Inferior Mesenteric Artery
The arterial supply of the left colon – that is, the distal one third of the transverse colon, descending colon and sigmoid colon – is derived from the inferior mesenteric artery, through its left colic, sigmoid and superior rectal branches.
The inferior mesenteric artery – arises from the aorta behind the duodenum and descends to the left across the posterior abdominal wall. It crosses the left psoas and left common iliac vessels. The inferior mesenteric vein and the left ureter are on its left side. It continues beyond the brim of the pelvis as the superior rectal artery.
In this section we will look at the colonic branches of the inferior mesenteric artery:
- Left colic artery – ascends to the left across the left psoas and ureter as far as the splenic flexure. Its branches supply the transverse and descending colon, and anastomose with the middle colic and sigmoid arteries.
- Sigmoid arteries – enter the sigmoid mesocolon and supply the sigmoid colon and the lower descending colon.
- Superior rectal artery – is the continuation of the inferior mesenteric artery in the pelvis.
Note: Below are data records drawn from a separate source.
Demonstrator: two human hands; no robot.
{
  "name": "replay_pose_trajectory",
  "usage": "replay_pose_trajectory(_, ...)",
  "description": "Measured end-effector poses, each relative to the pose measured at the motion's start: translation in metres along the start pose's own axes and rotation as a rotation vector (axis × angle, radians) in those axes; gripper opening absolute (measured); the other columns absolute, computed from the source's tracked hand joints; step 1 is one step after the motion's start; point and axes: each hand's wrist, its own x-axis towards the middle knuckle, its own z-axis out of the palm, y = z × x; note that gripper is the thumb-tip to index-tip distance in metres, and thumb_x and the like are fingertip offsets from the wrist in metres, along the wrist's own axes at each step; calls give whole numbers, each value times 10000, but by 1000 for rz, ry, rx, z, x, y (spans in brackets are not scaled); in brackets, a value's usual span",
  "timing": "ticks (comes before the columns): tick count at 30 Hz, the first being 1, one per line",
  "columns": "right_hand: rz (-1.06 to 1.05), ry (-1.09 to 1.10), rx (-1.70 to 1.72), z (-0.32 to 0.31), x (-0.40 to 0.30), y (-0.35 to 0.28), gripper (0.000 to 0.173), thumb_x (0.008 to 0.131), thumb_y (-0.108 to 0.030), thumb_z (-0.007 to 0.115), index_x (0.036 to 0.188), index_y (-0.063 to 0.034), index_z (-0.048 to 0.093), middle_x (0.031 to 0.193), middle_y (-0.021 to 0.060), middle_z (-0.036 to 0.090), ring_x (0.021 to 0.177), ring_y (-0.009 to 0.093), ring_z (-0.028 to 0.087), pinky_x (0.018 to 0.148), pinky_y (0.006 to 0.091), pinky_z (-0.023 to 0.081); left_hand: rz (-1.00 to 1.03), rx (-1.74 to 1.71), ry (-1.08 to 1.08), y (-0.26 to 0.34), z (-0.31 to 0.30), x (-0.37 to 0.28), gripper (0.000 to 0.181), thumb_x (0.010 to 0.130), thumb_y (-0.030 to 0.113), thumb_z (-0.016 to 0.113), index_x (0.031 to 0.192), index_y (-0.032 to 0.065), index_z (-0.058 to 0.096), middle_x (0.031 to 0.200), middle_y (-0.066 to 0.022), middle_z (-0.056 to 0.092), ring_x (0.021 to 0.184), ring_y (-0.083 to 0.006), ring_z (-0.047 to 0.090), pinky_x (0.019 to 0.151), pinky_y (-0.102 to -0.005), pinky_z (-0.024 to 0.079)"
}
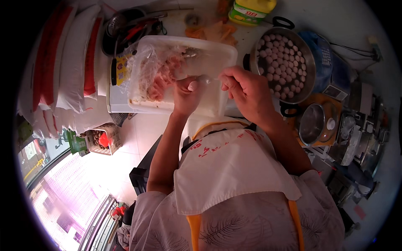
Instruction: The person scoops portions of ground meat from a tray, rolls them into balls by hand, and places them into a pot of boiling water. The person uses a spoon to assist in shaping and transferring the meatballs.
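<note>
My left hand [187, 95] is a curled fist with the thumb on top, held above a white plastic tub [230, 56]. Whether anything is inside that fist is hidden. To its right, my right hand [248, 91] pinches a thin, shiny utensil [208, 80], apparently a spoon, blurred and with its tip beside the left fist. Pink raw minced meat [161, 83] lies in the left part of the tub, partly covered by clear plastic film [143, 64]. Right of the tub, a two-handled steel pot [309, 81] holds several pale pink meatballs [279, 59] in dark liquid.
At the back stands a yellow detergent jug [251, 11], near an orange cloth [220, 33]. White-and-red sacks [75, 59] are stacked at left, beside a black container of utensils [108, 44]. A steel bowl [311, 124] sits at right. A basket [114, 138] rests on the floor.
</note>
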Motion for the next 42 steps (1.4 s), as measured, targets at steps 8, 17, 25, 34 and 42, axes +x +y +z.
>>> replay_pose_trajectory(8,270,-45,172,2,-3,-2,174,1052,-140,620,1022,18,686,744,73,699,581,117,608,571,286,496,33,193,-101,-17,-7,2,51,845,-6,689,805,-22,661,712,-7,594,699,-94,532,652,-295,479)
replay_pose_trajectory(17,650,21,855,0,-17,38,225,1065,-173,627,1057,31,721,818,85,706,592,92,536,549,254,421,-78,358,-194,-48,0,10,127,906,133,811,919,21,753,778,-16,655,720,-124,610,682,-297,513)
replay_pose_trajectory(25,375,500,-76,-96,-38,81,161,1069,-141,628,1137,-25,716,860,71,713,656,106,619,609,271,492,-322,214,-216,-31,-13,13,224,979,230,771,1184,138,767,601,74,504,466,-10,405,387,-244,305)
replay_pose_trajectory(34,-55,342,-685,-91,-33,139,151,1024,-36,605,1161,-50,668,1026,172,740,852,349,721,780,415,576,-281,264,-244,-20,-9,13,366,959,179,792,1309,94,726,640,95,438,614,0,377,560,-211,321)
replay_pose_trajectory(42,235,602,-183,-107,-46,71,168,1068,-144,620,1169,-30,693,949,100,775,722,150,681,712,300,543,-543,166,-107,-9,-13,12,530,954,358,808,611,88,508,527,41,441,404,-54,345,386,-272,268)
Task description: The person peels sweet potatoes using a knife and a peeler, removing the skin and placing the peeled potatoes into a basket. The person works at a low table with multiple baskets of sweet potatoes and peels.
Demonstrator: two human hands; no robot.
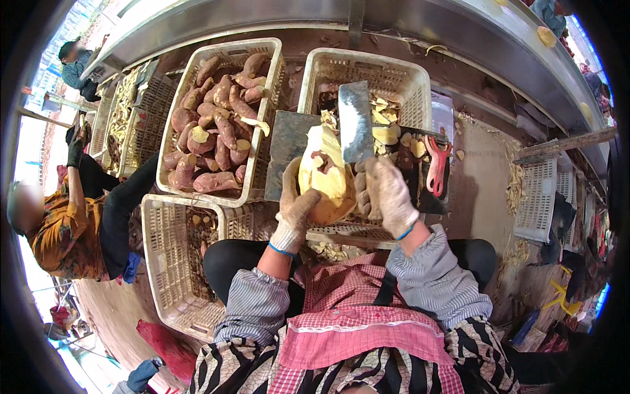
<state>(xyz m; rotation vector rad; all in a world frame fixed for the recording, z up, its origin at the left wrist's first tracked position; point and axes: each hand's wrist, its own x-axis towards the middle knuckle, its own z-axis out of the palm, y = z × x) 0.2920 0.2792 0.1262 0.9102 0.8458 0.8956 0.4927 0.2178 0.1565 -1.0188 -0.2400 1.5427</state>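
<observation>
A large peeled tuber [327, 192], pale yellow with a reddish-brown hollow in its side, is held in my gloved left hand [295, 204]. My right hand [386, 194], also gloved, grips a cleaver [354, 123] whose broad blade points away from me. The blade's lower part is beside the tuber's right side; whether it touches cannot be told. Both hands are above a plastic crate [364, 56] with peel scraps inside. A dark board [290, 135] lies across its left part. A red-handled peeler [437, 165] rests on a dark surface at the right.
A crate [219, 199] of unpeeled reddish tubers stands at the front left. Nearer my left knee is another crate [162, 276] with scraps in it. A metal trough [315, 19] runs along the far side. A seated co-worker [74, 231] is at the left, beside peel-filled crates [142, 123].
</observation>
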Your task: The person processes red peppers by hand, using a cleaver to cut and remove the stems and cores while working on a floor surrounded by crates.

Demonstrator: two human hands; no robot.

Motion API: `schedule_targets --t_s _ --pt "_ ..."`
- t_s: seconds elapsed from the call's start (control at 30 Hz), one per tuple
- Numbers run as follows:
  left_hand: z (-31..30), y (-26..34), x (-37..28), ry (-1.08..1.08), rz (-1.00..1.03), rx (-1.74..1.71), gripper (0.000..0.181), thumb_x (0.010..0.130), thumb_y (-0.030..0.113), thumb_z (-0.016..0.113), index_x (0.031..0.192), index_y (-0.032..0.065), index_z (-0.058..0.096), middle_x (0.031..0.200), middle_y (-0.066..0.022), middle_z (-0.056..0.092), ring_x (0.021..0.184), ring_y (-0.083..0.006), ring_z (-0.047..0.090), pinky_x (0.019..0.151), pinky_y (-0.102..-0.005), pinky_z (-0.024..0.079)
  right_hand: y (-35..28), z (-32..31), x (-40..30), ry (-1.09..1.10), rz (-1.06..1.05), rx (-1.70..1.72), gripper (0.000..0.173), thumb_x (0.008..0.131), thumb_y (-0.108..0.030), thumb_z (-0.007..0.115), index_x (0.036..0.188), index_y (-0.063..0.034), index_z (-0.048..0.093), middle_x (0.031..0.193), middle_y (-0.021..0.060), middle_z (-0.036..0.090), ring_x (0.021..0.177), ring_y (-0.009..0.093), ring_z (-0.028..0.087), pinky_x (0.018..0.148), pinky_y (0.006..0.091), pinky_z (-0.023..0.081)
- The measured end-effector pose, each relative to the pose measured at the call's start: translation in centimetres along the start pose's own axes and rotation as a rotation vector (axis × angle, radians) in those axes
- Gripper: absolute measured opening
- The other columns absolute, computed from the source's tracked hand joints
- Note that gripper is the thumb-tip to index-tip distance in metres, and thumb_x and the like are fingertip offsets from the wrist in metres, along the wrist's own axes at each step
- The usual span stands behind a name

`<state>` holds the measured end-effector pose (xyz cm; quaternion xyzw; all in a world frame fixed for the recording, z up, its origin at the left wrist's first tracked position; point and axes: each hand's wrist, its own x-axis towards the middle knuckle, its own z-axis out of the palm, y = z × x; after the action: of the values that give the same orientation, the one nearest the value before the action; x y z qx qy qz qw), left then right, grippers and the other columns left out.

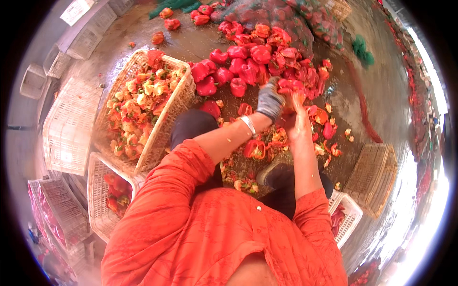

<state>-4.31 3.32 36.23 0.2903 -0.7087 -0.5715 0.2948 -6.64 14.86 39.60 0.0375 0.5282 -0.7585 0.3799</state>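
In a grey knit glove, my left hand is curled in front of the pepper pile, a metal bangle on its wrist. My bare right hand is close beside it, its fingers around a red bell pepper. The hands partly hide this pepper, and what lies within the gloved fingers is not clear. Just beyond, whole red bell peppers are heaped on the wet floor. Below my hands lie a cut red pepper and scattered cores and seeds between my feet.
To the left stands a plastic crate full of pepper cores. A white crate behind it holds red pepper pieces. On the right are a brown crate and a smaller white crate. Mesh sacks of peppers lie ahead.
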Motion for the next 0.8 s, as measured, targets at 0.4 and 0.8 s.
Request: schedule_targets --t_s 0.4,0.8 --pt "-2.8 0.9 1.4 -0.104 -0.109 -0.659 0.042 0.074 -0.015 0.056 0.114 -0.0006 0.056 0.096 -0.0052 0.065 0.087 -0.0133 0.061 0.078 -0.0256 0.051 -0.2 1.8 0.8 0.009 -0.162 -0.160 0.028 0.087 -0.018 0.066 0.110 -0.0039 0.065 0.099 0.0089 0.068 0.087 0.025 0.068 0.067 0.0449 0.057" --pt "-3.7 3.9 1.1 -0.087 0.199 -0.310 0.055 0.074 -0.004 0.066 0.128 0.0001 0.054 0.112 -0.0147 0.063 0.105 -0.0212 0.062 0.080 -0.0298 0.053 -0.6 -2.5 3.7 -0.187 -0.487 -0.748 0.027 0.085 -0.011 0.065 0.110 -0.0011 0.063 0.098 0.0069 0.068 0.086 0.021 0.068 0.073 0.0403 0.058"
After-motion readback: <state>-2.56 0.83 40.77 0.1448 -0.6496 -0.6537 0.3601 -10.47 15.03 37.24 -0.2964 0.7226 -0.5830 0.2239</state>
It descends in the lower part of the sigmoid colon and reaches the posterior aspect of the upper rectum. It supplies the rectum and proximal two-thirds of the anal canal and anastomoses with the inferior rectal branch of the internal pudendal artery.
Venous Drainage of the Colon
The venous drainage of the gastrointestinal system from the lower oesophagus to the upper rectum is by way of the portal venous system
The portal vein is formed by the superior mesenteric vein and the splenic vein. The inferior mesenteric vein drains into the splenic vein.
The intestinal mucosa is richly supplied with lymph vessels which drain via submucosal and subserous plexuses. These drain into intermediate groups of nodes arranged along arteries which in turn drain into preaortic nodes arranged along the origins of the superior and inferior mesenteric arteries.
The superior mesenteric group drains the caecum and appendix, the ascending and proximal transverse colon.
The inferior mesenteric group drains the distal one third of the transverse colon, the descending and sigmoid colon, and the upper part of the rectum.
How can we distinguish the colon from the small intestine?
Taeniae coli, appendices epiploicae and the paler external appearance of the colon help to distinguish it from small bowel macroscopically.
The longitudinal muscle of the colon is restricted to three bands, taeniae coli.
Taeniae coli are shorter than the rest of the wall and cause it to be sacculated.
Fatty tags, appendices epiploicae, project outwards from the wall of the large intestine.
The greater omentum, a pad of fat, is attached to the free edge of the transverse colon.
The primary difference between the small bowel and colon based upon histology is that the small bowel mucosa consists mainly of enterocytes and is evaginated to form villi. Colonic mucosa consists of columnar cells and numrous goblet cells in crypts without villi being present.